Telus unions affiliated with CUPE denounce the latest buyouts affecting 571 employees, including 85 with the union representing Telus employees, SQET-CUPE 5044, 86 with the union representing Telus supervisory personnel, (SAMT-CUPE 5144), and 400 with Métallos across the country.

“Let’s not be naive here. We’ve seen this scenario play out before,” said Brian Leclerc, president of SAMT 5144. “These buyouts are the first step. If Telus does not reach its buyout quota, the next round will involve forced layoffs. With each round of offers, we lose 5% of our members on average, which has cut our team by half in the last 10 years.”

One hundred years of expertise in Quebec could go by the board

“There is every indication that Telus is seeking to completely pull out of Quebec due to ‘improvements of customer service’ and ‘technological breakthroughs,’” said Luc Pouliot, president of SQET-CUPE 5044. This is totally at odds with the reduction of qualified personnel. The company’s real objective is to replace our unionized jobs with overseas jobs and contract out to the detriment of Quebec know-how.”

Rimouski (Lower St. Lawrence) and Sainte-Marie (Beauce) are the two towns most affected by these buyouts aimed at office employees. These groups of expertise at Telus are economic drivers essential to these regions.

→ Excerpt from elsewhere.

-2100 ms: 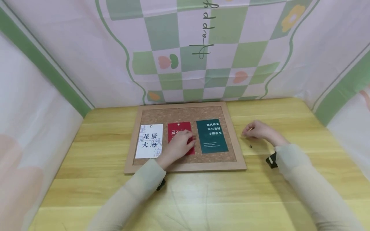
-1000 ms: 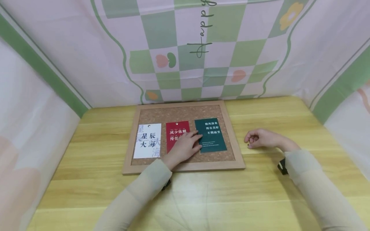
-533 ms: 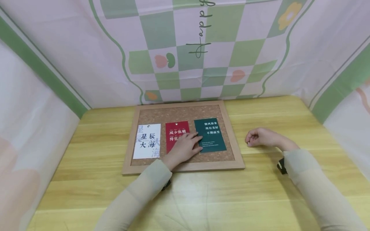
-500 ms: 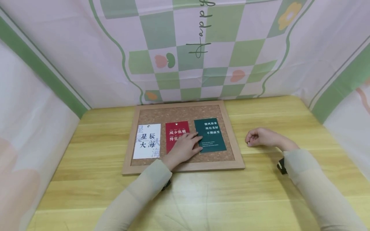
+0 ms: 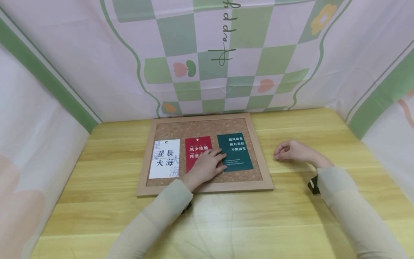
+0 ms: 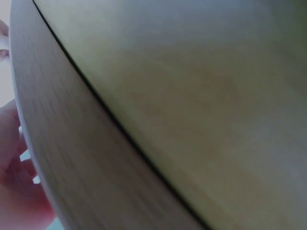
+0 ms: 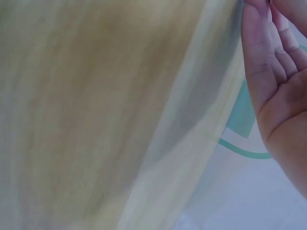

SQET, SAMT and CUPE Quebec have urgently called on the provincial and federal governments to demand that concrete measures be taken. “In 2023, Telus obtained subsidies totalling $53.5 million from François-Philippe Champagne, the minister of Innovation, Sciences and Industry. Our money should not used to move our jobs elsewhere or to make Quebec expertise vanish into thin air. These innovation subsidies should create, not cost, jobs,” said Pouliot.